Конский Источник – Иппокрена, священный источник на вершине горы Геликон, забивший после того, как крылатый конь Пегас ударил в скалу копытом. Иппокрена в греческой мифологии – источник вдохновения муз.

155

Вильянсико – народные песенки на религиозный сюжет, обычно распевавшиеся в церквах на рождество.

156

Цезарь Скалигер – филолог и критик, по профессии врач, родом из Италии, но живший во Франции (1484–1558). Автор многих философских и филологических сочинений; особенно прославился своей «Поэтикой».

Первое: всем надлежит употреблять лишь исконные кастильские слова и не заимствовать слова из чужих языков. Всякий же, кто станет писать fulgor, libar, numen, purpurear, meta, tramite, afectar, pompa, tremula, amago, idilio [157] и тому подобное, [158] либо придумывать бессмысленные инверсии, лишается звания поэта во всех академиях, а при повторном нарушении оного правила все его вирши надлежит конфисковать, а посевы рифм перепахать и посыпать солью, как у предателя родного языка.

157

Сияние, возливать, вдохновение, багрянеть, устремление, веха, притворствовать, великолепие, трепещущая, знамение, идиллия (лат.).

158

Все эти слова, заимствованные из латыни и итальянского, вошли в испанский литературный язык.

Item, [159] да не посмеет никто читать стихи, слащаво сюсюкая или производя, на арабский лад, клокотанье в горле, но да произносит слова с нашим кастильским выговором, под страхом лишиться всех своих слушателей.

Item, поелику поэты на прошлом заседании Академии – а нередко и многие другие поэты – воспевали во всевозможных стихах Феникса, возводя на сию птицу поклепы и называя ее дщерью и наследницей самой себя, а также птицей солнца, меж тем как никто коготка ее не касался и даже в глаза не видал ни ее самое, ни гнезда ее, и поелику оный Феникс – изгой среди пернатых, ибо нигде не обнаружено и следа его рода-племени, повелеваем наложить вечный запрет на упоминания о нем. Восхваление сей птицы есть идолопоклонство, ибо пользы от нее нет никому – перья ее не пригодны ни для придворного, ни для воинского наряда, ни для письма, голос ее не развеселил ни одного меланхолика, а мясо не насытило ни одного голодного.

159

Также (лат.).

Воистину это птица-призрак: все твердят о ее существовании, но зрению она недоступна, и ее бытие лишь в самой себе. К тому ж она заподозрена в нечистоте крови, ибо все ее предки подверглись сожжению. Напоминаем, что существуют на свете другие птицы: горний житель лебедь, орел, коего Юпитер не зря избрал своим вестником, цапля, сокол, голубь Венеры, пеликан, утешитель несчастных, [160] и, наконец, вскормленный на молоке каплун, супротив коего все прочие птицы – сущая мелкота. Его-то и надлежит воспевать, а почитателям Феникса советуем, когда проголодаются, изготовить себе жаркое из своего идола. Да простит господь Клавдиана, распространившего в мире сие нелепое измышление, дабы ввести в соблазн всех поэтов.

160

Кормя птенцов рыбой из своего зоба, пеликан прижимает клюв к груди; отсюда возникло поверье, что он раздирает себе грудь и кормит птенцов собственной кровью.

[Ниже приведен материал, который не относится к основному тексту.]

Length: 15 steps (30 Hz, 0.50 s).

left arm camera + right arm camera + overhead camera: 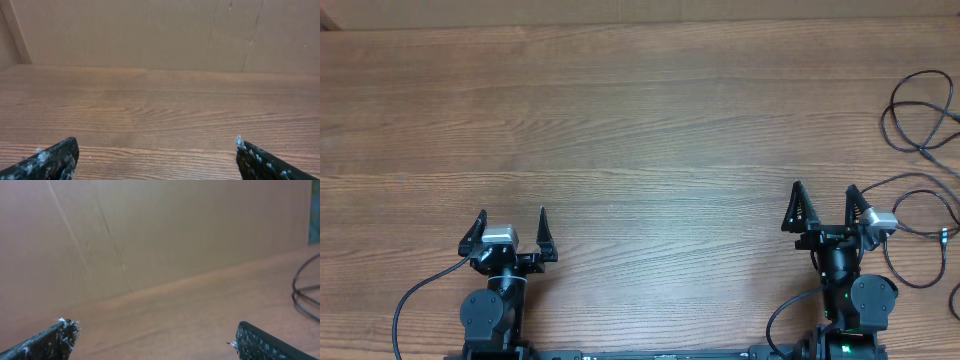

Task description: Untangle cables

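Inspecting, we are finding the cables lying near the right gripper, at its two o'clock, sprawling twelve-to-six; it and the left gripper are gaping, empty.

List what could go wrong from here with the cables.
The cables run off the overhead view's right edge, so a pull may tighten unseen tangles. They lie far from the left arm, likely beyond its easy reach, so the right arm may have to work alone.
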Tool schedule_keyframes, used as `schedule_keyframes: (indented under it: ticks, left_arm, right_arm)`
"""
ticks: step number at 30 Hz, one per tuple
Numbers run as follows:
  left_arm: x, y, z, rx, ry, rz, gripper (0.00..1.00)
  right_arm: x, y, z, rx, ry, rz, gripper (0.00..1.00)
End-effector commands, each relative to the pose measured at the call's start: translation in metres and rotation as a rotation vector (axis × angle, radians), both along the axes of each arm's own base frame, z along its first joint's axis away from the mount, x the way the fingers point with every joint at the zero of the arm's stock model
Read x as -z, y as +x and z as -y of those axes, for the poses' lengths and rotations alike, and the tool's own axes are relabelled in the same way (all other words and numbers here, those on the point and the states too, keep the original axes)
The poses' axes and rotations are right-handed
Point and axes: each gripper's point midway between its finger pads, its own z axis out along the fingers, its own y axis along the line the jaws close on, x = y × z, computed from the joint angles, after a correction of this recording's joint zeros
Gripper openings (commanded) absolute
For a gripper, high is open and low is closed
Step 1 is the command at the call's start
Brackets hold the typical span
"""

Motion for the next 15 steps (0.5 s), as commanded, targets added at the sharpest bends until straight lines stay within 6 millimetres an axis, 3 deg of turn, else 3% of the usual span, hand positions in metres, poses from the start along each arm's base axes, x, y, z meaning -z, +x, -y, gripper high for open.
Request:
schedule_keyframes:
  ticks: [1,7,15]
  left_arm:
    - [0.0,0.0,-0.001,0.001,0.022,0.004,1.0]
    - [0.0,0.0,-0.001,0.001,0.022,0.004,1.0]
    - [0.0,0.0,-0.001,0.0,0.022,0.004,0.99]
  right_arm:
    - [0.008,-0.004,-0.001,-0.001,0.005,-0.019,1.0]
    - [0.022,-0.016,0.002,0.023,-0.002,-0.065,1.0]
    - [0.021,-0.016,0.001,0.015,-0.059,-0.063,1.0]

Item, стали мы известны, что есть такие поэты и поэтессы – и даже среди придворных, – кои, обрекши себя на воздержание, еще более строгое, нежели велит устав монастыря Паулар, [161] обходятся всего лишь дюжиной слов, а именно: «Доверие, недоверие, скромность, расточительность, жестокость, несчастье, учтивый, желанный, нежеланный, злой рок, коварный, сетовать», – и тщатся выразить ими все свои мысли, так что один бог может их понять. Оных повелеваем снабдить еще полсотней слов в виде единовременного пособия из казны Академии, дабы они словами сими пользовались неукоснительно под страхом прослыть глупцами и остаться непонятыми, как если бы изъяснялись на баскском наречии.

161

Имеется в виду устав обители картезианцев в провинции Мадрид, повелевавший хранить обет молчания.